Revisi UU TNI Disahkan: DPR Fokus pada Tiga Aspek Krusial, Ini Rinciannya

Dewan Perwakilan Rakyat (DPR) telah resmi mengesahkan revisi Undang-Undang (UU) TNI dalam rapat paripurna yang digelar pada Kamis (20/3/2025). Ketua DPR, Puan Maharani, menegaskan bahwa perubahan dalam UU ini difokuskan pada tiga substansi utama yang dinilai krusial bagi peningkatan kinerja dan adaptasi TNI terhadap tantangan zaman.

"Berdasarkan hasil pembahasan materi, kami menyepakati dan menyetujui RUU TNI yang dibahas secara fokus hanya pada tiga substansi utama," kata Puan dalam forum tersebut.

Tiga Fokus Utama Revisi UU TNI

  1. Pasal 7: Perluasan Tugas Pokok TNI dalam Operasi Militer Selain Perang (OMSP)

    Revisi pada pasal ini memperluas cakupan tugas pokok TNI dalam Operasi Militer Selain Perang (OMSP). Semula terdapat 14 tugas pokok, kini bertambah menjadi 16. Penambahan ini mencerminkan kebutuhan akan peran TNI dalam menghadapi ancaman non-tradisional. Dua tugas baru yang ditambahkan meliputi:

    • Membantu dalam upaya menanggulangi ancaman pertahanan siber.
    • Membantu dalam melindungi dan menyelamatkan warga negara serta kepentingan nasional di luar negeri.

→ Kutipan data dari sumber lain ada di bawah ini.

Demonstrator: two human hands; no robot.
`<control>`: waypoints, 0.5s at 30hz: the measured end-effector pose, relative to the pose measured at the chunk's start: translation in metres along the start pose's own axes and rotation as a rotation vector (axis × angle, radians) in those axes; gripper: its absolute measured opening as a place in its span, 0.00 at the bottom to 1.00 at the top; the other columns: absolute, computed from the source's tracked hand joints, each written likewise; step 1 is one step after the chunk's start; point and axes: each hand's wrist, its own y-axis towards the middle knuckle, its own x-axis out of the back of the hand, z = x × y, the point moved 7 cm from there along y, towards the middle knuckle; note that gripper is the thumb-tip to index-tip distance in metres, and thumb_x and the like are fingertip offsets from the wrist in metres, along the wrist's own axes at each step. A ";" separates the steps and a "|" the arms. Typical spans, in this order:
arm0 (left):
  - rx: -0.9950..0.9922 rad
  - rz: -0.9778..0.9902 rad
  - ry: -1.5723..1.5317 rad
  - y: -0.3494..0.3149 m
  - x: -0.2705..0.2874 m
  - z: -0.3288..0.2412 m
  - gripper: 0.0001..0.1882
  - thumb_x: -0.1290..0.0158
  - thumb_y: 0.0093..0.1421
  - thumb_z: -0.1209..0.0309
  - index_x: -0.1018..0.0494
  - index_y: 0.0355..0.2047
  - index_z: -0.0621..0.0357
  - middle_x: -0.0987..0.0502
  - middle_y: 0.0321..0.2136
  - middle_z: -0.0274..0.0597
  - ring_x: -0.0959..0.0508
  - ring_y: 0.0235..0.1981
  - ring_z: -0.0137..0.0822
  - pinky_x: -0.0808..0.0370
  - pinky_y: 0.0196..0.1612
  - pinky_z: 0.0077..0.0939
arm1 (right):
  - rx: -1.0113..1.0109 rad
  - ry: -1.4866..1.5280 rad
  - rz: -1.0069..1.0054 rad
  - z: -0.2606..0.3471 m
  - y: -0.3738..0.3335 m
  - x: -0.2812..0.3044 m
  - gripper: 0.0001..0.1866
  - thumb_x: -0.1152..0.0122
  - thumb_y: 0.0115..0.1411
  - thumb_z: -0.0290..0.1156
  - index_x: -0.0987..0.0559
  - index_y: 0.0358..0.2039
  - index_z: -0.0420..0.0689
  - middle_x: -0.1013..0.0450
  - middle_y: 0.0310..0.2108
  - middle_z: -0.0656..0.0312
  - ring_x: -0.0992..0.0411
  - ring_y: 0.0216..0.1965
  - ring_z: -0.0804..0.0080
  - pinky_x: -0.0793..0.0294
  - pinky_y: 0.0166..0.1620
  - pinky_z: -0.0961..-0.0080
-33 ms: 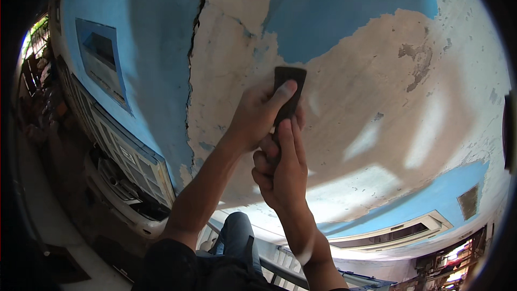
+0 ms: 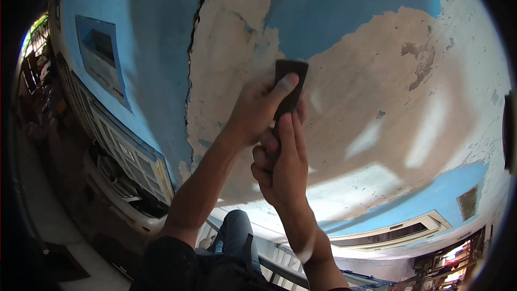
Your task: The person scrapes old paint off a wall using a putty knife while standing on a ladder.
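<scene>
A dark, flat-bladed paint scraper (image 2: 291,67) is in both my hands, blade pointing up the wall. My left hand (image 2: 256,106) is closed around the blade part, its thumb pressed flat along the face. Below it, my right hand (image 2: 285,167) grips the handle, with its fingers wrapped round and two of them laid upward along it. The blade's top edge lies near the border between the bare, pale plaster (image 2: 355,75) and the blue paint (image 2: 323,16). Whether the blade touches the wall cannot be made out. Most of the handle is hidden by my fingers.
A long dark crack (image 2: 191,48) runs down the wall left of my hands. A framed opening (image 2: 99,54) and a barred window (image 2: 129,153) are on the left, above a white car (image 2: 121,205). A metal rail (image 2: 285,275) passes beside my leg (image 2: 237,237).
Both my hands and the scraper have shifted slightly up the wall, with the blade edge closer to the blue paint. The grip is the same.
</scene>
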 end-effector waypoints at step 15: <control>0.052 -0.048 0.049 -0.004 0.010 -0.005 0.19 0.51 0.64 0.56 0.26 0.29 0.62 0.24 0.21 0.40 0.24 0.21 0.30 0.27 0.24 0.22 | 0.046 -0.005 0.029 -0.011 -0.001 -0.005 0.21 0.58 0.70 0.45 0.42 0.62 0.67 0.43 0.21 0.74 0.51 0.13 0.90 0.55 0.12 0.90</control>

    Penambahan tugas ini menunjukkan pengakuan terhadap perkembangan teknologi dan kompleksitas ancaman global. Keterlibatan TNI dalam keamanan siber menjadi semakin penting mengingat meningkatnya serangan siber yang dapat mengancam infrastruktur vital negara.

  2. Pasal 47: Penempatan Prajurit Aktif di Kementerian/Lembaga

    Revisi ini memperluas kesempatan bagi prajurit aktif TNI untuk ditempatkan di berbagai kementerian dan lembaga negara. Semula, prajurit aktif hanya dapat menduduki jabatan di 10 kementerian/lembaga, namun kini diperluas menjadi 14 institusi. Penambahan empat institusi tersebut adalah:

    • Badan Keamanan Laut (Bakamla)
    • Badan Nasional Penanggulangan Bencana (BNPB)
    • Badan Nasional Penanggulangan Terorisme (BNPT)
    • Kejaksaan Agung

    Penempatan prajurit TNI di lembaga-lembaga ini bertujuan untuk meningkatkan efektivitas dan sinergi antar instansi dalam menghadapi berbagai tantangan, seperti keamanan maritim, bencana alam, terorisme, dan penegakan hukum. Penugasan ini tetap harus berdasarkan permintaan dari pimpinan kementerian/lembaga dan tunduk pada peraturan administrasi yang berlaku.

    Penting untuk dicatat, di luar penempatan pada 14 kementerian/lembaga yang telah disebutkan, anggota TNI dapat menduduki jabatan sipil lainnya setelah mengundurkan diri atau pensiun dari dinas aktif keprajuritan. Hal ini untuk menjaga profesionalisme dan menghindari potensi konflik kepentingan.

  3. Pasal 53: Penambahan Masa Dinas Keprajuritan

    Revisi pada pasal ini mengatur mengenai penambahan masa dinas keprajuritan. Perubahan ini dilakukan dengan mempertimbangkan aspek keadilan dan kebutuhan organisasi. Masa dinas yang semula diatur sampai usia paling tinggi 58 tahun bagi perwira, dan 53 tahun bagi bintara dan tamtama, mengalami penambahan sesuai dengan jenjang kepangkatan.

    Perpanjangan usia pensiun ini diharapkan dapat mempertahankan personel yang berpengalaman dan kompeten di dalam organisasi TNI. Selain itu, juga memberikan kesempatan bagi prajurit untuk mengembangkan karier dan memberikan kontribusi yang lebih besar bagi negara.

Puan Maharani menegaskan bahwa revisi UU TNI tetap berpegang pada nilai dan prinsip demokrasi serta supremasi sipil. Pemerintah dan DPR berkomitmen untuk memastikan bahwa perubahan ini selaras dengan hak asasi manusia serta ketentuan hukum nasional dan internasional yang berlaku. Revisi UU TNI ini diharapkan dapat meningkatkan profesionalisme, efektivitas, dan adaptabilitas TNI dalam menghadapi tantangan keamanan yang semakin kompleks di masa depan.